Stored data entries
··········
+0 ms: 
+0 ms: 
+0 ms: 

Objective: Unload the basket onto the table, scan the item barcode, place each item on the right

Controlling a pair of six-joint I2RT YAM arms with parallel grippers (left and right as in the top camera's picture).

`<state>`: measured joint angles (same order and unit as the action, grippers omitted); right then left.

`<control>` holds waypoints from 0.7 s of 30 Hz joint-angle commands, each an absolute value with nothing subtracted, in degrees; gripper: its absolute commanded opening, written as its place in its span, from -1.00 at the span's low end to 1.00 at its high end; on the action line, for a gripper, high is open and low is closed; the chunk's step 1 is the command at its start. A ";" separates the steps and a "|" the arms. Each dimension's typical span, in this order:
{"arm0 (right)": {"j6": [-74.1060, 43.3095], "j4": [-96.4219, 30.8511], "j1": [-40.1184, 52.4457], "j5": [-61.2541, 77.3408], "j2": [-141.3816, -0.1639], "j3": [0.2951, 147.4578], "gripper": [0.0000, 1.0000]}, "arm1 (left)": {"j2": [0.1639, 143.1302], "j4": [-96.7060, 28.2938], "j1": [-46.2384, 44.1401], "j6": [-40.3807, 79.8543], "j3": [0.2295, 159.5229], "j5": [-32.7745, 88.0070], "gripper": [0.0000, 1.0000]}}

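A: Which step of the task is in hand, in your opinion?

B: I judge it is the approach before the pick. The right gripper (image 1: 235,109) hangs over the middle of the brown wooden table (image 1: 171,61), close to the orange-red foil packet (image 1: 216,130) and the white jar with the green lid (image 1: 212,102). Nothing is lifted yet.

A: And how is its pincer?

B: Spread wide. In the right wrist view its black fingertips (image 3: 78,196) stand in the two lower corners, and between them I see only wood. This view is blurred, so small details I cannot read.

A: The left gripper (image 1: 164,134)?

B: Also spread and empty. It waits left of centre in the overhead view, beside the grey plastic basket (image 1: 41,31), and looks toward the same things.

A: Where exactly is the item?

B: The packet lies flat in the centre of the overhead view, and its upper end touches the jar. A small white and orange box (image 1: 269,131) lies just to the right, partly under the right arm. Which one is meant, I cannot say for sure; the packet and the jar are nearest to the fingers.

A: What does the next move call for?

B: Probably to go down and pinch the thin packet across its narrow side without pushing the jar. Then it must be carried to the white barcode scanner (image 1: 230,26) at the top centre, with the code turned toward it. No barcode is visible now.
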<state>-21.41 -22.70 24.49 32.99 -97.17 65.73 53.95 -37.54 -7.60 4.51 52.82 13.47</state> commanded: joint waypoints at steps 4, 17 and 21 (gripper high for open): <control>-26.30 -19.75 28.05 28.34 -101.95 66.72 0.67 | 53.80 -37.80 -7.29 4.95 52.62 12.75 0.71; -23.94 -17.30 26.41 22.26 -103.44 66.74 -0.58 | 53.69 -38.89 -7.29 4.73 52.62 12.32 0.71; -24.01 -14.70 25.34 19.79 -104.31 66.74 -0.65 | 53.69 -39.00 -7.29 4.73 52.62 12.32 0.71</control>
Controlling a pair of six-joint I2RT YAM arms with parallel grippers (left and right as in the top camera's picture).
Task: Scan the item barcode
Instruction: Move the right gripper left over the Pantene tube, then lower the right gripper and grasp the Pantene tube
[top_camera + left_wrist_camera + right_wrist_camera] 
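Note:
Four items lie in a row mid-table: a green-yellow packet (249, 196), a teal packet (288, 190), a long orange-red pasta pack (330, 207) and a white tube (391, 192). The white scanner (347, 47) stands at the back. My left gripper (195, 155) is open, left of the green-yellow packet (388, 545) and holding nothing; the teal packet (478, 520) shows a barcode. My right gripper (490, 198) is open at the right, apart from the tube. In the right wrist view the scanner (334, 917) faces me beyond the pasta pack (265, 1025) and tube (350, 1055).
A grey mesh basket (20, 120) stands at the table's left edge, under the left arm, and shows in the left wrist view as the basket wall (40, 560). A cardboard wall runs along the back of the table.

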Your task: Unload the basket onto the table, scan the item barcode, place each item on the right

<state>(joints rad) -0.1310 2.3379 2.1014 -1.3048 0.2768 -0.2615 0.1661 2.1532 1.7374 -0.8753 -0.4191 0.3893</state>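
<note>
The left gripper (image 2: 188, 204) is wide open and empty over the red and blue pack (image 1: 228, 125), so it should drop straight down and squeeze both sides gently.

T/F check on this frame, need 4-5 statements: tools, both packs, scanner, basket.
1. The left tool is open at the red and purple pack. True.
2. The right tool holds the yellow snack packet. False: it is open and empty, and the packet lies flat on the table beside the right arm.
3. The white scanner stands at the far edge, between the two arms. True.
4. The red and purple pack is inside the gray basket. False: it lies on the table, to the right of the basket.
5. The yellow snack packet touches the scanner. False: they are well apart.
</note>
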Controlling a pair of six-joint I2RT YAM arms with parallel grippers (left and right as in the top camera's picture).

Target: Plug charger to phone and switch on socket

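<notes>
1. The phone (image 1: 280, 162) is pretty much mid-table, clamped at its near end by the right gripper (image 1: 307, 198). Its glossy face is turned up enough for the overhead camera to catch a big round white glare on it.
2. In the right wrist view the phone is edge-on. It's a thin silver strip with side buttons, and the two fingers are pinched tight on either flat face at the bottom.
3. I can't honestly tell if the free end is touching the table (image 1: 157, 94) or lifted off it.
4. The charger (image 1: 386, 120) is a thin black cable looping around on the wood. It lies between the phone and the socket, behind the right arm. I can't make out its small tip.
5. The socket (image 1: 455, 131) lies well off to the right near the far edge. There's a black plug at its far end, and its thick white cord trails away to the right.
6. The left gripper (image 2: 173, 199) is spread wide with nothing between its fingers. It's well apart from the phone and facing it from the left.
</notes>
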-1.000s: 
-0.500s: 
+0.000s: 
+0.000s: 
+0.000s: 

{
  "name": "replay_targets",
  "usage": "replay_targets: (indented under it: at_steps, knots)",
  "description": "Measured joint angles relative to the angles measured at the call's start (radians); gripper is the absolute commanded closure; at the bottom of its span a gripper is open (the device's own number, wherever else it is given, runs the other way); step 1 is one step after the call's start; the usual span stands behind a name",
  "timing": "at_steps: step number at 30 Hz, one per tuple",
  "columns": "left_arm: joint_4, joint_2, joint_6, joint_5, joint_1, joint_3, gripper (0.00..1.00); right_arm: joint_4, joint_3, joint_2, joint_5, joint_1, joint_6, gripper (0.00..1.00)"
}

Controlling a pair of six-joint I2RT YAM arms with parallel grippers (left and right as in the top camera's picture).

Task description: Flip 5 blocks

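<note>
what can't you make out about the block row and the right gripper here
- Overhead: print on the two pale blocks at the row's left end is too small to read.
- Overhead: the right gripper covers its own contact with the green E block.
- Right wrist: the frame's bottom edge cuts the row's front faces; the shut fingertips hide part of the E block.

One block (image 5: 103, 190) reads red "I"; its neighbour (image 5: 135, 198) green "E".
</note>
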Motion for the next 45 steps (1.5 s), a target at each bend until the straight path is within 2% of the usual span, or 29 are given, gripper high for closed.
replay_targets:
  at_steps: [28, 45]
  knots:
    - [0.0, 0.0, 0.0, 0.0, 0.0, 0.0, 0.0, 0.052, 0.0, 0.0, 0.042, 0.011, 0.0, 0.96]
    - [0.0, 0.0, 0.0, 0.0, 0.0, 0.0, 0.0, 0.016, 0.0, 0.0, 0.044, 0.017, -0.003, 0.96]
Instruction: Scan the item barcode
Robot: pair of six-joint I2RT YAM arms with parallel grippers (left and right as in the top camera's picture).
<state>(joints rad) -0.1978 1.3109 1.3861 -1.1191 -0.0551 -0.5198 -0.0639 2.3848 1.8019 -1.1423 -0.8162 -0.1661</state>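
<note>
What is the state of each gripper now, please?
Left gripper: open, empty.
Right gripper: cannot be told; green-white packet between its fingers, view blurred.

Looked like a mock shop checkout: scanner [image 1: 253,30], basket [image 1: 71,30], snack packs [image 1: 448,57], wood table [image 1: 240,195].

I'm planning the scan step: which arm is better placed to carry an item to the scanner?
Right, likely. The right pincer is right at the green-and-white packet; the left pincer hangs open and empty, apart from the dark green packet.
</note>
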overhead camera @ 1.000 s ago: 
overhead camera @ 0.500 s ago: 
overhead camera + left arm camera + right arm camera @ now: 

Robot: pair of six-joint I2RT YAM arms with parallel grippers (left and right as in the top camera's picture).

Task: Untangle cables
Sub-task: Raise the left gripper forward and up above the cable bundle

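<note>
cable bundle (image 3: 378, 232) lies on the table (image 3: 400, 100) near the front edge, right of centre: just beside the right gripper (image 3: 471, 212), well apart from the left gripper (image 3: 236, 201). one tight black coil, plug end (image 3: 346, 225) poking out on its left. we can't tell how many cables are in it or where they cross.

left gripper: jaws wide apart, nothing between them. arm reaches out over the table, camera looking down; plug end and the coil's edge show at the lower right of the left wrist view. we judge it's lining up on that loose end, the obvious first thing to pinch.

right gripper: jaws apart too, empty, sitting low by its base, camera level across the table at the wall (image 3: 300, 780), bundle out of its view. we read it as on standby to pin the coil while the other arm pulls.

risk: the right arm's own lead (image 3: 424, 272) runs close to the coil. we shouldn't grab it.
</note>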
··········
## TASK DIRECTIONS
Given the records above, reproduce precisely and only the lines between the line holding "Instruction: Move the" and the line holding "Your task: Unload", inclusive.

## EXERCISE ANSWER
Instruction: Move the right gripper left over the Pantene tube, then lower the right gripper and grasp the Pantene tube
[top_camera + left_wrist_camera + right_wrist_camera] 
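Note:
Four items lie in a row mid-table: a green-yellow packet (249, 196), a teal packet (288, 190), a long orange-red pasta pack (330, 207) and a white tube (391, 192). The white scanner (347, 47) stands at the back. My left gripper (195, 155) is open, left of the green-yellow packet (388, 545) and holding nothing; the teal packet (478, 520) shows a barcode. My right gripper (490, 198) is open at the right, apart from the tube. In the right wrist view the scanner (334, 917) faces me beyond the pasta pack (265, 1025) and tube (350, 1055).
A grey mesh basket (20, 120) stands at the table's left edge, under the left arm, and shows in the left wrist view as the basket wall (40, 560). A cardboard wall runs along the back of the table.
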
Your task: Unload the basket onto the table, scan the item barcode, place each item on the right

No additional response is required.